戦後6年もたって生まれたものにとって、親が控えめに話す切れ切れの体験と戦後作成された戦争を扱うくつかのドラマなどによって先の大戦のイメージはかなり限られていました。世界平和が自明の合い言葉になっている現在でもその実自分は何をすればいいのか分かっていません。

テレビで見る戦争を扱うドラマなどで口角泡を飛ばすシーンなどは最初から結論が分かっている創作者の手腕であって、会社での会議のようにもっと言葉が切れ切れであったり、だれかがときには横やりを入れたりして結論が出てくるのが我々の日常だと思います。野球のナイトゲームの観覧のように決してリプレイのない状況に似て、何かに気を取られゲームのいいところを見逃しているうちに周囲の反響により大きなヒットが分かるような迂闊な状況もドラマではない本当の現実には多くあったと思います。

「焚書図書開封3」で引用され・解説されている第1章の「一等兵戦死」から第3章の「空の少年兵と母」までを読了して、戦後に作られた作家の創作ではない戦争ルポルタージュに魅せられました。
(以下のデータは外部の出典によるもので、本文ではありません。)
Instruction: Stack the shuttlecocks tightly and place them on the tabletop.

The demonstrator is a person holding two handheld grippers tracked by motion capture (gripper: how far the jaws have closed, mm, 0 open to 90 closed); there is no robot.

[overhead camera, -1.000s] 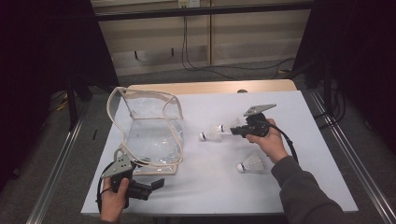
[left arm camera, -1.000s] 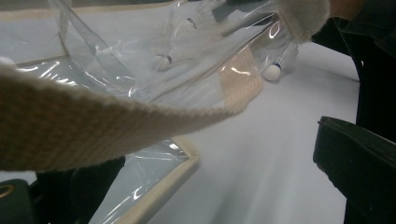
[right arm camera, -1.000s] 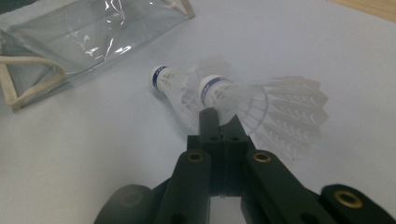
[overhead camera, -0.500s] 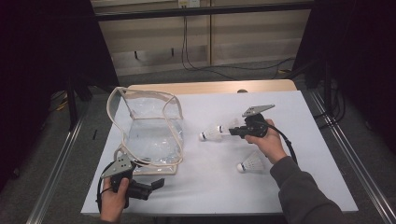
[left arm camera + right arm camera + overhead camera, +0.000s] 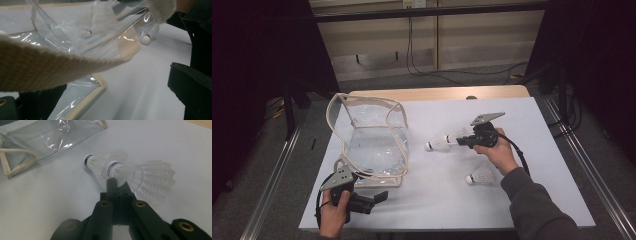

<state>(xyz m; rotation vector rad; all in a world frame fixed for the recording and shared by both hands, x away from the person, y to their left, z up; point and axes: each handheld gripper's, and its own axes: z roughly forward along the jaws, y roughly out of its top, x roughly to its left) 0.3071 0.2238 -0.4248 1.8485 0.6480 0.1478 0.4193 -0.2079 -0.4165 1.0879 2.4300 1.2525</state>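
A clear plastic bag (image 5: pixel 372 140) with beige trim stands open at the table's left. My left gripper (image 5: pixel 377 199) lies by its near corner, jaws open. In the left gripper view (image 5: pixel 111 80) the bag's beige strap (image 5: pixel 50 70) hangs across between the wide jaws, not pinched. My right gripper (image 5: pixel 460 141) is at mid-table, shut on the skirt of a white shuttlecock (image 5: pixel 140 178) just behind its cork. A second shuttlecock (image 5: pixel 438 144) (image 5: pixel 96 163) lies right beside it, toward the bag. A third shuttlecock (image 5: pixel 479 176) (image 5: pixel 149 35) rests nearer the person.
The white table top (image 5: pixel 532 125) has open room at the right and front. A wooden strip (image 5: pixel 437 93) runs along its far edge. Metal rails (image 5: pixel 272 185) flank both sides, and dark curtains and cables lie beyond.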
淡々とした文章の中に暖かい慈愛があり、横に置いていたティッシュの箱を涙と鼻水でしばらくはなせませんでした。戦後の考えでドラマ化された戦争とはずいぶん違うというのが感想です。少しほっとするような人間味を味わうことが出来たからです。

 GHQがこのような本を焚書にした意味合いが全く分かりません。私の父世代の日本兵には節度や人情があったのでは何か都合が悪いのでしょうか。そこまでしなければいけない理由がよく分かりません。・・よくぞここで取り上げてくださったと感謝しております。
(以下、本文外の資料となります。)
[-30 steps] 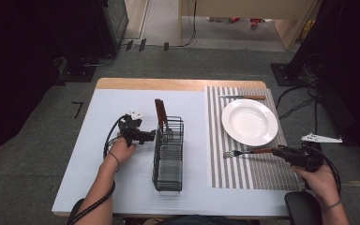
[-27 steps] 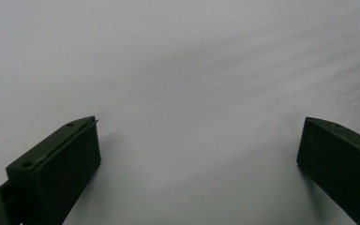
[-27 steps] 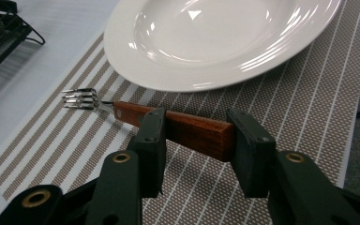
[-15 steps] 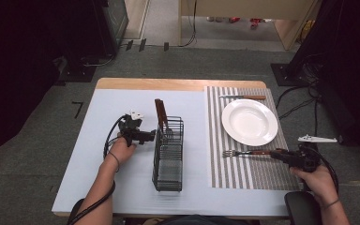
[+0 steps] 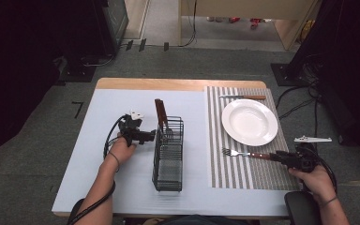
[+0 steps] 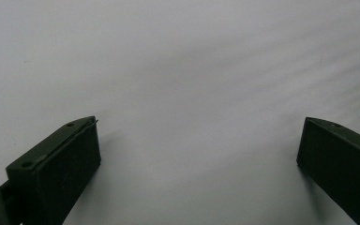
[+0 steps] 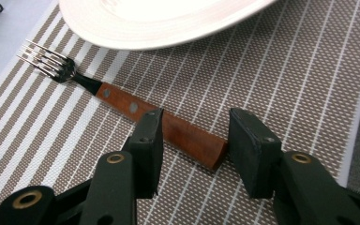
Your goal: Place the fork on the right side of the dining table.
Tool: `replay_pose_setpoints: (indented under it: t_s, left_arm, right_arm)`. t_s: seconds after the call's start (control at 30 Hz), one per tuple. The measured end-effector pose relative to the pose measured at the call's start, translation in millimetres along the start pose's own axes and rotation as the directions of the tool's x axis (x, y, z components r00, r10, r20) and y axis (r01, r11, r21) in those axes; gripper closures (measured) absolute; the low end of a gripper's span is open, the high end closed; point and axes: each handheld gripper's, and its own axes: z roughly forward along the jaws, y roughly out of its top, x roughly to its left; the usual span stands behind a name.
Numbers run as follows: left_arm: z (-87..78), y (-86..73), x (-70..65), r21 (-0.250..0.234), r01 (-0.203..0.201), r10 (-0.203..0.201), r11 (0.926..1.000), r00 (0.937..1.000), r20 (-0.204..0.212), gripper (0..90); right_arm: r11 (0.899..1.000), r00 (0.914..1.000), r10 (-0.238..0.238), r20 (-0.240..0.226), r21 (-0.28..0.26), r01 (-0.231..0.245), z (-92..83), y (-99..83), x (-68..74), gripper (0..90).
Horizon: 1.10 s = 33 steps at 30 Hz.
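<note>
Bench [image 5: 122, 187] carried a striped placemat [image 5: 243, 173] along its right edge, a wire caddy [image 5: 168, 154] at centre and a white plate [image 5: 249, 122]. The fork [image 7: 122, 101] lay on the placemat just before the plate. Right claw [image 7: 194, 140] was spread astride the handle end; left claw [image 6: 197, 154] was spread over bare bench. Judged risk: closing so near the tip could let the fork pivot and slip

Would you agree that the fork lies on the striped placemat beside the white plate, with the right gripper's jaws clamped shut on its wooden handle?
Not quite: the right gripper view shows the right gripper open, its jaws either side of the fork handle's end. The fork does lie on the striped placemat beside the white plate.
</note>
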Motion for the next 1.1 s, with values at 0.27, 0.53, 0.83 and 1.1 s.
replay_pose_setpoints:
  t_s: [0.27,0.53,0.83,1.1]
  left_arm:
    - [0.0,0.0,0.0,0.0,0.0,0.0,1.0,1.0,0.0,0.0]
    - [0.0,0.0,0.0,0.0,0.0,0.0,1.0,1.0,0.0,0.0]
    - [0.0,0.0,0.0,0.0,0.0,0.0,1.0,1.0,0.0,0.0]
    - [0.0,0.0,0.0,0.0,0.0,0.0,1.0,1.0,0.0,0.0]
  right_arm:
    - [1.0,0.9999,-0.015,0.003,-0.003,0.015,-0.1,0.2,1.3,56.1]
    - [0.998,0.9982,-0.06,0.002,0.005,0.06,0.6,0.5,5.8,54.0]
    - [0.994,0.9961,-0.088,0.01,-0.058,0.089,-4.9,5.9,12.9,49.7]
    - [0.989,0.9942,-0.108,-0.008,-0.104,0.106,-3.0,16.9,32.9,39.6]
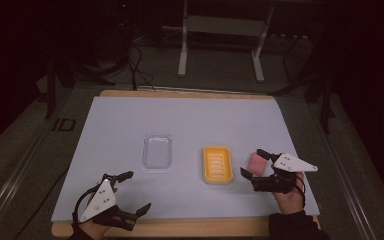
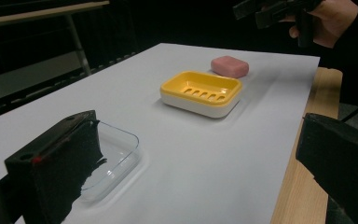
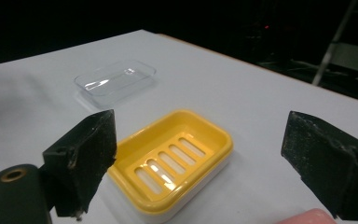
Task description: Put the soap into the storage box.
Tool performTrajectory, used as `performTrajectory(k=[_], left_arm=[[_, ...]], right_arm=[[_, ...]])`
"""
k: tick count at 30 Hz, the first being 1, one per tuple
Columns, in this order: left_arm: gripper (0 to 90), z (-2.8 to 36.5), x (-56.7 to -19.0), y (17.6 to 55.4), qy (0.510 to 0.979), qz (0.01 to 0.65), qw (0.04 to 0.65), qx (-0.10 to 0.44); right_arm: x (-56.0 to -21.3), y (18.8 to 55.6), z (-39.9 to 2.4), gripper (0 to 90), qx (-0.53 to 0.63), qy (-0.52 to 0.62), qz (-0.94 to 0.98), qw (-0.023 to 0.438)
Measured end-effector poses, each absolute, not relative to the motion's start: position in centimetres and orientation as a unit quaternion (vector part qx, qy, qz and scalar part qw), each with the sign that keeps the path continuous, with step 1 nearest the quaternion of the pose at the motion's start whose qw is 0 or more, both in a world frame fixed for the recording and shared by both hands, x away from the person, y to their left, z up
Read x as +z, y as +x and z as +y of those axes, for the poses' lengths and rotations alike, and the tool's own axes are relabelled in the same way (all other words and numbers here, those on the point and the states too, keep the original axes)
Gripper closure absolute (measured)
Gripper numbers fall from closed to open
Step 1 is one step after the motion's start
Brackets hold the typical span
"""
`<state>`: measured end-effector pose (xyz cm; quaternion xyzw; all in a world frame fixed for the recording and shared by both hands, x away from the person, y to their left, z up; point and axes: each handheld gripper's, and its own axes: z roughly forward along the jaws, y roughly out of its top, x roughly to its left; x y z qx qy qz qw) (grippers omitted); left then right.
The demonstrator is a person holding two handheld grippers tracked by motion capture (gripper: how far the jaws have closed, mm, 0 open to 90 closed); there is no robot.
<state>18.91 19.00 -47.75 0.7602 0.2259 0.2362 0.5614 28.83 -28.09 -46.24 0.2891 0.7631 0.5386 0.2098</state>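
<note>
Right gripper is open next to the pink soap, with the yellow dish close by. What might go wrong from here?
1. The pink soap lies flat beside the yellow soap dish; the open right gripper could nudge it aside instead of clamping it.
2. The dish sits loose on the white table mat, so a jaw may knock it sideways.
3. The clear lid lies close beside the dish, so a shoved dish may hit it.

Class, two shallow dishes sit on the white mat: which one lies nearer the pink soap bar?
The yellow slotted soap dish, beside the pink soap; the clear dish sits farther left.
</note>
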Motion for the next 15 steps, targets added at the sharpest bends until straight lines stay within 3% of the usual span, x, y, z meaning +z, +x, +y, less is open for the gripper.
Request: performTrajectory(k=[4,9,15], left_arm=[[0.6,19.0,-47.8,18.9,0.761,0.226,0.56,0.237],[0.6,19.0,-47.8,18.9,0.762,0.227,0.559,0.237],[0.6,18.9,-47.8,19.0,0.763,0.227,0.557,0.237]], right_arm=[[-46.1,28.9,-27.7,10.4,0.506,0.29,0.778,0.233],[-45.5,28.8,-27.5,10.4,0.472,0.275,0.783,0.297],[-45.3,29.1,-27.4,13.3,0.453,0.285,0.8,0.273]])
 「焚書図書開封4」の国体論はタイトルを見たときにはこの本を最後まで読みきれるかどうか正直に言いますと少し不安でしたが、丁寧な解説があったので無理をせず読了いたしました。日本の長い歴史を生き抜いた宗教としての「皇室」も理解できたように思います。
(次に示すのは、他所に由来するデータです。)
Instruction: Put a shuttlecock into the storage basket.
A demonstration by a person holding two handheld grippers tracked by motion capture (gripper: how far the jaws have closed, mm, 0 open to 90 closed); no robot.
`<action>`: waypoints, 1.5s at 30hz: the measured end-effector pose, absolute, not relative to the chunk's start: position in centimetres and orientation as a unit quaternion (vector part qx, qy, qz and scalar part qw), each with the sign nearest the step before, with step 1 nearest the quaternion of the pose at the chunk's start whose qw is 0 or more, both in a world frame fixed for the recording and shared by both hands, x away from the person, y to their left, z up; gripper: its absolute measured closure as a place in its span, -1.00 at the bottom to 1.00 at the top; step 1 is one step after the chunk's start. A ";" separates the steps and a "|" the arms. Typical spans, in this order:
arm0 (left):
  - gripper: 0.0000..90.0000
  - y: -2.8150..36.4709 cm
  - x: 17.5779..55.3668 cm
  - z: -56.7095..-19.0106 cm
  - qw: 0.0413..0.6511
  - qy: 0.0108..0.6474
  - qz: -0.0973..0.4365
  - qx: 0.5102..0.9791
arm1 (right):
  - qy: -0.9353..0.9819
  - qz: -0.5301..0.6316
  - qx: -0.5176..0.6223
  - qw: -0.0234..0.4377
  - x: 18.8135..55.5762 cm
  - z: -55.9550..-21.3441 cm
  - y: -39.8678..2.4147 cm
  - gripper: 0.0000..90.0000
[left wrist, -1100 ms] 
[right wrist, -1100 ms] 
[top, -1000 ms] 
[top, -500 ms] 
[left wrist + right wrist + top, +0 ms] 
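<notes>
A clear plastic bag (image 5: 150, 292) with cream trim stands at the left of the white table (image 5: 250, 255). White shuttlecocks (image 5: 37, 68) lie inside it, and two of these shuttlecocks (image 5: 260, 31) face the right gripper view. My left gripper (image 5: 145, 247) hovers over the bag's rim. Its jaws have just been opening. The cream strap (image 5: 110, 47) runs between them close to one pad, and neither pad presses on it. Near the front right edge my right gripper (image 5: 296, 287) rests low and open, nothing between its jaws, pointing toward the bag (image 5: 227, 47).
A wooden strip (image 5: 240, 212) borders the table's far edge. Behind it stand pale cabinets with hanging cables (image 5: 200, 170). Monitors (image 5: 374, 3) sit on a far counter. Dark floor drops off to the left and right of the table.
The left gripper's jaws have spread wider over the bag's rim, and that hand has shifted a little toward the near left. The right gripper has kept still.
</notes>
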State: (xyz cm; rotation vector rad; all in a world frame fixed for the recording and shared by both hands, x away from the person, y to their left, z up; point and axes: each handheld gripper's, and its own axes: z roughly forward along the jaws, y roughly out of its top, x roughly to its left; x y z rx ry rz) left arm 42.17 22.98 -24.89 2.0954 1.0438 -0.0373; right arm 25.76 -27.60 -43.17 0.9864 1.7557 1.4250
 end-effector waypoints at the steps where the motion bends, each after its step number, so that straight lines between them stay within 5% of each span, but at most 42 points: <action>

複眼の視点で捉えられた6・7章 杉本中佐の「大義」もわくわくして読んだものの一つです。西尾先生は戦闘と禅についてつながるものかどうか少し疑問をお持ちですが、江戸城の無血開城に大きな働きのあった山岡鉄舟は剣・禅・書の達人であったようです。生死を超えたところに身と心を据え自己を空じ尽くしたところに活路を開くという意味ではやはり大きなつながりがあったのではないかと思っております。